Cumplimos, sin embargo, con nuestro deber marcial. Pedimos que se envíe un telegrama urgente a las autoridades para notificar el trágico accidente. Pero dudamos cuando nos consultan el mensaje a enviar. Finalmente, resolvemos transmitir el siguiente laconismo: “Ministro de Guerra perdido en el aire. Alegría”. No es sino al rato que nos damos cuenta del craso error, es decir, aquel desgraciado nombre propio que pasó por sustantivo feliz. Y por eso vuelven a nosotros las portadas de los diarios, las caras desencajadas de militares, periodistas y civiles, la sospechosa agilidad de su mujer para armar las valijas y marcharse. Cualquiera que nos vea diría que esperamos a alguien sentados en este asiento de la terminal.
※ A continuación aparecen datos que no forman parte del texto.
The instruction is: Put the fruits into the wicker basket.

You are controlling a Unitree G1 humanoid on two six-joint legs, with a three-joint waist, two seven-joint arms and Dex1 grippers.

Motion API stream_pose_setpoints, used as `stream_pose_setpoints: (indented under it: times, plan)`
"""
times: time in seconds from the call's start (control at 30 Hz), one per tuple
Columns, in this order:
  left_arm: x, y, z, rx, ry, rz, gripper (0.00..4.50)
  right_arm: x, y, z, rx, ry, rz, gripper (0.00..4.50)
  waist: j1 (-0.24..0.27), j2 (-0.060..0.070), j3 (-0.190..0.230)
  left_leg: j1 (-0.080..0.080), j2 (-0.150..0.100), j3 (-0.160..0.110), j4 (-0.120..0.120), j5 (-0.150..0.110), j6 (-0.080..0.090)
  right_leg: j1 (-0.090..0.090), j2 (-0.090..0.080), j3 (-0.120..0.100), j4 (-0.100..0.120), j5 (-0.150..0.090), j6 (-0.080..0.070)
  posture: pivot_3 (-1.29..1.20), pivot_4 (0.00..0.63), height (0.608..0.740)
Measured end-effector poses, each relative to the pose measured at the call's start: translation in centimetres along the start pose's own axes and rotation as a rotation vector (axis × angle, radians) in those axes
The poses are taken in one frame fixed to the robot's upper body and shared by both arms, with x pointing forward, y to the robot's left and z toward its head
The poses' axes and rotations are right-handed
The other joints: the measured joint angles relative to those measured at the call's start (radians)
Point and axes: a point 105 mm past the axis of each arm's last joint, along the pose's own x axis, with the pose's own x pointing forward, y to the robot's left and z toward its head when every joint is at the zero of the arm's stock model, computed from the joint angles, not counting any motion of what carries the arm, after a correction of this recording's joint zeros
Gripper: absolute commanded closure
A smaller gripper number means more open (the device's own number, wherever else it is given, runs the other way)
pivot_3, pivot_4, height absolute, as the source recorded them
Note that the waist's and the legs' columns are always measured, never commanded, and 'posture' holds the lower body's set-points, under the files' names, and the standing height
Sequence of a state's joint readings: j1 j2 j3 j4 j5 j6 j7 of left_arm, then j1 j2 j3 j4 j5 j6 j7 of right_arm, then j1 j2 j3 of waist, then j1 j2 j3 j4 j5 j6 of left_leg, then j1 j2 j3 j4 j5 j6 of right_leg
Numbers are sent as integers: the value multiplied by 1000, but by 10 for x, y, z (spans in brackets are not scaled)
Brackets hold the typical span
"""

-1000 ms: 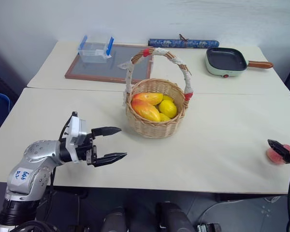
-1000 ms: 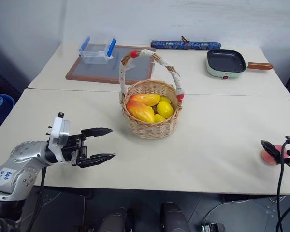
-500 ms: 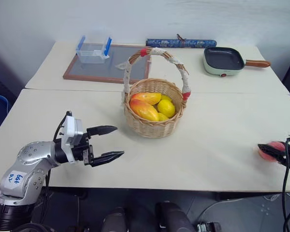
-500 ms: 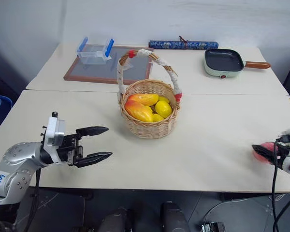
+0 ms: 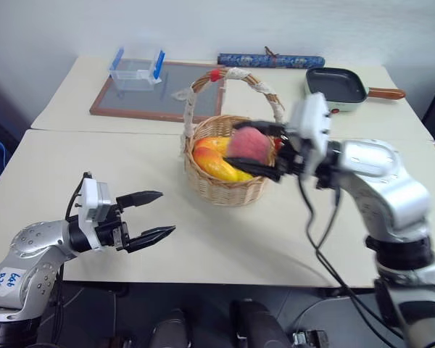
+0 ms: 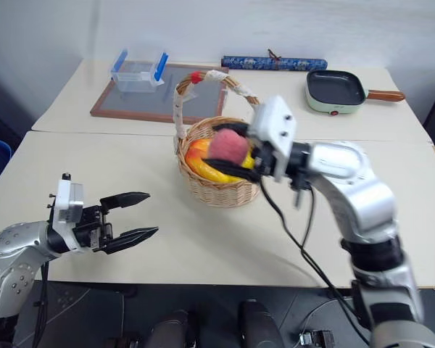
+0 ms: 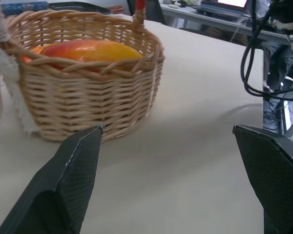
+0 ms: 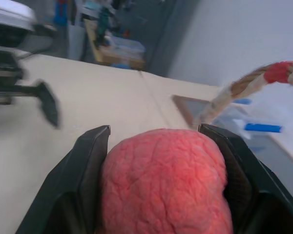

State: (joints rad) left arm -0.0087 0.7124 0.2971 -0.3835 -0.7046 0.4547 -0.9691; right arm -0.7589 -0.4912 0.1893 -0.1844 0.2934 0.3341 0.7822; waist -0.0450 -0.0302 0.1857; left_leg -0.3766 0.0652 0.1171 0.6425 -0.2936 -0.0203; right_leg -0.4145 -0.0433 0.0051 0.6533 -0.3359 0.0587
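Peach [image 5: 249, 143], round, pink and a bit fuzzy, is pinched between the two black fingers of the right gripper [image 5: 255, 149], which are closed snug on its sides. It hangs in the air just over the round tan woven wicker basket [image 5: 228, 188], under the tall arched handle [image 5: 235, 75] wrapped in white cloth with red ties. Inside the basket lies a long orange-red-and-yellow mango [image 5: 216, 160]; other yellow fruit beside it is partly hidden by the peach. The basket sits in the middle of the pale cream table [image 5: 72, 159]. The left gripper [image 5: 151, 215] hovers low over the table near its front edge, well apart from the basket, its two black fingers spread open and holding nothing, pointing toward the basket. Farther back on a second table are a clear plastic box with blue clips [image 5: 136, 70] resting on a wood-framed dark board [image 5: 152, 94], a rolled blue patterned cloth [image 5: 270, 61], and a small pale green pan with a dark inside and a brown handle [image 5: 338, 87].
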Motion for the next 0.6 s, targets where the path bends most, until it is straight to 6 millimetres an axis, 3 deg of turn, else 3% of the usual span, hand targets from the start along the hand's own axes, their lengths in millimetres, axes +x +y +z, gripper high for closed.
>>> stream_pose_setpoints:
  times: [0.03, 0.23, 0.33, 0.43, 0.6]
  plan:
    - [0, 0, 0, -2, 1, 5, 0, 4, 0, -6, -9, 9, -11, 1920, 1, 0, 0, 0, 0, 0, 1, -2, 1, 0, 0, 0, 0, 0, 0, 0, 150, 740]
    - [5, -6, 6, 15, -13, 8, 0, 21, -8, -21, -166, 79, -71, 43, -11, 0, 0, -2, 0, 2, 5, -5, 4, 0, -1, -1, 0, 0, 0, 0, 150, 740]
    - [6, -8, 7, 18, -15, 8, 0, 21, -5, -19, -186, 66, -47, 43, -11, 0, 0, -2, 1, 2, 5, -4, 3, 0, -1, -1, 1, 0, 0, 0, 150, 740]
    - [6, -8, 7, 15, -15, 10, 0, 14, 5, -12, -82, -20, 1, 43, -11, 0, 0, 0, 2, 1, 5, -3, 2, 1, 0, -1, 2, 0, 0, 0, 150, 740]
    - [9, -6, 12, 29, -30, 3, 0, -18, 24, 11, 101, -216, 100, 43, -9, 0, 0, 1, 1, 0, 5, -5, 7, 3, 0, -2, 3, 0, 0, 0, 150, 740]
Pero estamos petrificados en una caída libre que es eterna porque ocurre en nuestro fuero interno.
Pasarán horas hasta que nos enteremos que el ministro Agustín Justo logró desplegar el paracaídas reglamentario y aterrizar a salvo en un bosque ignoto. Horas de culpa y terribles presagios hasta que los equipos de rescate lo encuentren, ya entrada la noche, junto a las vías del tren. Y cuando esa noticia llegue a nosotros, el alivio, ah, el alivio.